Le voyage en chemin de fer de Shorncliffe à Derby était loin d’être agréable par une froide nuit de printemps, par des ténèbres opaques couvrant la plaine comme d’un suaire, et par un vent mélancolique gémissant sur ces régions désolées où tous les trains de nuit semblaient s’être donné rendez-vous.
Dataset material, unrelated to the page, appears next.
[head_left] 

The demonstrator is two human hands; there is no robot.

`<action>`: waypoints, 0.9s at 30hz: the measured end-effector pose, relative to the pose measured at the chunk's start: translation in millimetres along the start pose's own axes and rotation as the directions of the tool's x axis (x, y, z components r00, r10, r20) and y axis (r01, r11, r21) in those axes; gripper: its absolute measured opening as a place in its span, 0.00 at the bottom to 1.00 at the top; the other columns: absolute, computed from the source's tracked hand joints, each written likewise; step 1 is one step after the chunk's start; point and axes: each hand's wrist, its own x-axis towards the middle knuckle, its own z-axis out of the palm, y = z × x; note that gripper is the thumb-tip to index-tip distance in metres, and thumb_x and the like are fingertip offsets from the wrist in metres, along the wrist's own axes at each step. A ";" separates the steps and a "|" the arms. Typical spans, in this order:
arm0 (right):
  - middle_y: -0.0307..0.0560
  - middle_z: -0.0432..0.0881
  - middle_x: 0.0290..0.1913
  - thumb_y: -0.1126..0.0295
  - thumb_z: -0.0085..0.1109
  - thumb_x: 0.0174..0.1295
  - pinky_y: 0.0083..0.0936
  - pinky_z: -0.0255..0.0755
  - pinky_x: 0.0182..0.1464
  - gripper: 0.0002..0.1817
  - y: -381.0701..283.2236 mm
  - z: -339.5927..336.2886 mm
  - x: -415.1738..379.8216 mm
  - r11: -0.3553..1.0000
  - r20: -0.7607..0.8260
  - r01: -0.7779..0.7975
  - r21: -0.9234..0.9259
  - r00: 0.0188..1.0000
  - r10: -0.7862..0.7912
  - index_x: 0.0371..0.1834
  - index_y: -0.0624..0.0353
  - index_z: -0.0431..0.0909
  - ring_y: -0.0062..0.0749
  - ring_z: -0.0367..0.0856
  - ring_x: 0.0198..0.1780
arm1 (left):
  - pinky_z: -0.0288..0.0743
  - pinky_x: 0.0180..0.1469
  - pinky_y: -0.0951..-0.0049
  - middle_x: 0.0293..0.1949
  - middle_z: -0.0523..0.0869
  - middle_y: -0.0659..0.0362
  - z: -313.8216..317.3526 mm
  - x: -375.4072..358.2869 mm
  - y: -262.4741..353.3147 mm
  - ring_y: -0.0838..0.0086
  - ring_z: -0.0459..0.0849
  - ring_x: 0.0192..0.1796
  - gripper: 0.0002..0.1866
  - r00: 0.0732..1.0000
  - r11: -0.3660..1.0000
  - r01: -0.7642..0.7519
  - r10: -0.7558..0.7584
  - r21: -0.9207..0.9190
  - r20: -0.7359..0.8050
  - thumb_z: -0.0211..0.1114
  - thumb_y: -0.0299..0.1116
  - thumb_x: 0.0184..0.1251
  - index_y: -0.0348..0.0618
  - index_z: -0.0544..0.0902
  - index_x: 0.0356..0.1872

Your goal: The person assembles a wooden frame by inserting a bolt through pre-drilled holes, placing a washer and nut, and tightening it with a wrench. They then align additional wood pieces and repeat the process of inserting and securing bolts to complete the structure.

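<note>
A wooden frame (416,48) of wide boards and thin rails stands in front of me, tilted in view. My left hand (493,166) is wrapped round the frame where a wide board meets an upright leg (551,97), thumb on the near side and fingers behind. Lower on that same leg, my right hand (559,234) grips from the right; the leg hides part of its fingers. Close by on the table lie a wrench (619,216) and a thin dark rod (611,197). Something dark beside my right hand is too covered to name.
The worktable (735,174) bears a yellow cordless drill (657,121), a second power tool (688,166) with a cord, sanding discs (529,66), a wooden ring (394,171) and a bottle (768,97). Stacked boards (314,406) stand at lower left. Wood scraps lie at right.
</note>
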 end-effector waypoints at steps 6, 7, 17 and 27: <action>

Lorsque je regarde par la portière d’un wagon cette étendue de pays plat et sombre, au milieu de la nuit, il me semble parcourir un pays maudit évoqué par quelque puissant magicien, un désert affreux de l’Afrique centrale transporté là pour rendre l’hiver encore plus affreux, et que le premier cri du coq fera évanouir.

Carter ne voyageait jamais sans une couverture de voyage et un flacon d’eau-de-vie, et soutenu par ces deux réconfortants, extérieur et intérieur, contre l’influence glaciale d’une longue nuit, il s’installa dans l’angle d’un wagon de seconde classe et se disposa à passer le temps le plus agréablement possible.

Heureusement pour lui l’agent était accoutumé à la vie qu’il menait. Comparé à certaines de ses couchettes, l’angle capitonné d’un wagon de deuxième classe valait le lit d’un hôtel. Il s’était fait au sommeil interrompu dans tous les endroits possibles, et trois minutes après que le conducteur du train eut fermé la portière, il ronflait de tout son cœur.